The dfdl:textStringJustification="left" property specifies that values must be 
left-justified. Which means, this input is okay (assume the field is one field 
within a series of fields that are delimited by slashes):

.../XY /...

but this is not:

.../ XY/...

If there is no input data available to populate the field, a hyphen is to be 
inserted. In other words, hyphen is the nil value. Of course, even with a nil 
value the field is still required to have length 3, so the hyphen must be 
padded with spaces. dfdl:nilValue="%WSP*;-%WSP*;" specifies that the hyphen may 
be positioned anywhere within the 3-character field.

Let's see how a DFDL processor parses the element.
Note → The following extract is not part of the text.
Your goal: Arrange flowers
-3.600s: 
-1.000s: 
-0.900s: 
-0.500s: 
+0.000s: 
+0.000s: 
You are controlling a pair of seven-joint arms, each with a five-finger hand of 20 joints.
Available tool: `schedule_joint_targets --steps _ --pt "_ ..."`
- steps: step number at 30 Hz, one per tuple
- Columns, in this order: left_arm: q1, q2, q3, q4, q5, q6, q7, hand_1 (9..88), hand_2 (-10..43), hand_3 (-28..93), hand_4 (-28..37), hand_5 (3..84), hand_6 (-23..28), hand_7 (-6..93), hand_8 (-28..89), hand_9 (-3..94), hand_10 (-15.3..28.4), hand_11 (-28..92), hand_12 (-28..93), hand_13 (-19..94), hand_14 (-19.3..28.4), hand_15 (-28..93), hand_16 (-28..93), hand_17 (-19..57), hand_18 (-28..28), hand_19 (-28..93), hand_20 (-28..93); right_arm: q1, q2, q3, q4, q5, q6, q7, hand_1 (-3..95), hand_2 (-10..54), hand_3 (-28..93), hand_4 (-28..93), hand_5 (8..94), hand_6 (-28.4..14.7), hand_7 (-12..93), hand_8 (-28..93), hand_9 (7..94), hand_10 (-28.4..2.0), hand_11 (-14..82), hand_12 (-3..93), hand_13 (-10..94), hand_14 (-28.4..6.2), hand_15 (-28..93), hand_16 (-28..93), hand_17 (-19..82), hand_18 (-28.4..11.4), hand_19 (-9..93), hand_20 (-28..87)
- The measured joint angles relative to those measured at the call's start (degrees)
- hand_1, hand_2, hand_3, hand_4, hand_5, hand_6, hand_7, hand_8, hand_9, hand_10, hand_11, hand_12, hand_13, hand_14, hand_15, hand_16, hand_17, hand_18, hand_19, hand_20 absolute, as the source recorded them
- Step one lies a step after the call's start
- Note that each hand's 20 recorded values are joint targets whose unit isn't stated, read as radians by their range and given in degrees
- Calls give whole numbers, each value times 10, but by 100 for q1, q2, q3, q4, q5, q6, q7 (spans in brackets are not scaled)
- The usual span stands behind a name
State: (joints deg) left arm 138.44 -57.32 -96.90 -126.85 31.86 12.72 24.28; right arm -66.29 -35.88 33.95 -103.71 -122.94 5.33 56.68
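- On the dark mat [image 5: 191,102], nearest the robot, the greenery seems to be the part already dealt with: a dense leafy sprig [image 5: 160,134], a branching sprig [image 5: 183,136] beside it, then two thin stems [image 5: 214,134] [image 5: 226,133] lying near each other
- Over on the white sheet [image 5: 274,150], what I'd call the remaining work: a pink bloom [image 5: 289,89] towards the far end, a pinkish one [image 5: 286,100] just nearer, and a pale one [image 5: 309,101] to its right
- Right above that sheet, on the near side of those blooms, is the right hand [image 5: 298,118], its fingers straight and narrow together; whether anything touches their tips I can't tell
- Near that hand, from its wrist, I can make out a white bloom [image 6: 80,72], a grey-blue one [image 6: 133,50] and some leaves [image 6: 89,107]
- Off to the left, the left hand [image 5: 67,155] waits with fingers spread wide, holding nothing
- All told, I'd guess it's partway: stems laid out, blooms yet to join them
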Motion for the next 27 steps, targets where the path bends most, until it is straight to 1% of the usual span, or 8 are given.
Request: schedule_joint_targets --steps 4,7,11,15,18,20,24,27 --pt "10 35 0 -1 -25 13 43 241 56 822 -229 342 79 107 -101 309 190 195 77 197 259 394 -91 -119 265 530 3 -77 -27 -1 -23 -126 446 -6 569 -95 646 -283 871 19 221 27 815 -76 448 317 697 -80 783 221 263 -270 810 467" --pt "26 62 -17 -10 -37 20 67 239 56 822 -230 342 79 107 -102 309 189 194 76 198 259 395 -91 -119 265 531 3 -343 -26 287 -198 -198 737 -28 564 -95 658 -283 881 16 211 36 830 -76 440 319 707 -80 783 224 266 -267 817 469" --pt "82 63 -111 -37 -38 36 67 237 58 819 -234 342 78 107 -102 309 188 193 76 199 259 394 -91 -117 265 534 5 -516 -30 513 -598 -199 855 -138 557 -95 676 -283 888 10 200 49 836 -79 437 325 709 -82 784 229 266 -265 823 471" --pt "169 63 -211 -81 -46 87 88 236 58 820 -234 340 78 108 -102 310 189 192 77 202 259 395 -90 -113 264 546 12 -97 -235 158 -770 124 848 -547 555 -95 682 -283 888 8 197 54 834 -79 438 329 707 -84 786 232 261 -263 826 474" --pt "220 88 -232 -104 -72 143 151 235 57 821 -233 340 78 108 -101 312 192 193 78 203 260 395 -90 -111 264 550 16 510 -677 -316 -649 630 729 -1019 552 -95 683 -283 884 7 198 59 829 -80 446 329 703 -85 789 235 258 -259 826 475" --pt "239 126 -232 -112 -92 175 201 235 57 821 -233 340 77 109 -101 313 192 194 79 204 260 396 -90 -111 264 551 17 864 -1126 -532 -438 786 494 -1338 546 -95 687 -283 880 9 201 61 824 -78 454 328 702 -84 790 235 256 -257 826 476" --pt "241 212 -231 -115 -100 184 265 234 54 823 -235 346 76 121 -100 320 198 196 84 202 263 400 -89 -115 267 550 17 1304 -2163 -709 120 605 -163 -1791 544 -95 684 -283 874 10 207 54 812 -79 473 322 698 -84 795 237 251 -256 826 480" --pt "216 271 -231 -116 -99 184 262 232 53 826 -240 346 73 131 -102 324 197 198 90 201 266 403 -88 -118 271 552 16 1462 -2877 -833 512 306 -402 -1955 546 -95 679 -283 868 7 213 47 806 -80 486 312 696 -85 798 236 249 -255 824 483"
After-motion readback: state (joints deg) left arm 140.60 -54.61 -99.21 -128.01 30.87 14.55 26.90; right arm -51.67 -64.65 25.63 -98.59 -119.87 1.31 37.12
With the following input 
(note the spaces around the hyphen):

.../ - /...

parsing produces this output:

<Example xsi:nil="true"></Example>

and unparsing produces this output:

.../-  /...

Notice that unparsing results in moving the hyphen to the left side of the 
field.

With this input:

.../ABC/...

parsing produces this output:

<Example>ABC</Example>

and unparsing produces this output:

.../ABC/...

If the XSD had used a pattern facet instead of the enumeration facet:

<xs:simpleType>
    <xs:restriction base="xs:string">
        <xs:pattern value="ABC|DEF" />
    </xs:restriction>
</xs:simpleType>

everything works the same. That is, the same set of DFDL properties are used 
and we get the same outputs on parsing and unparsing.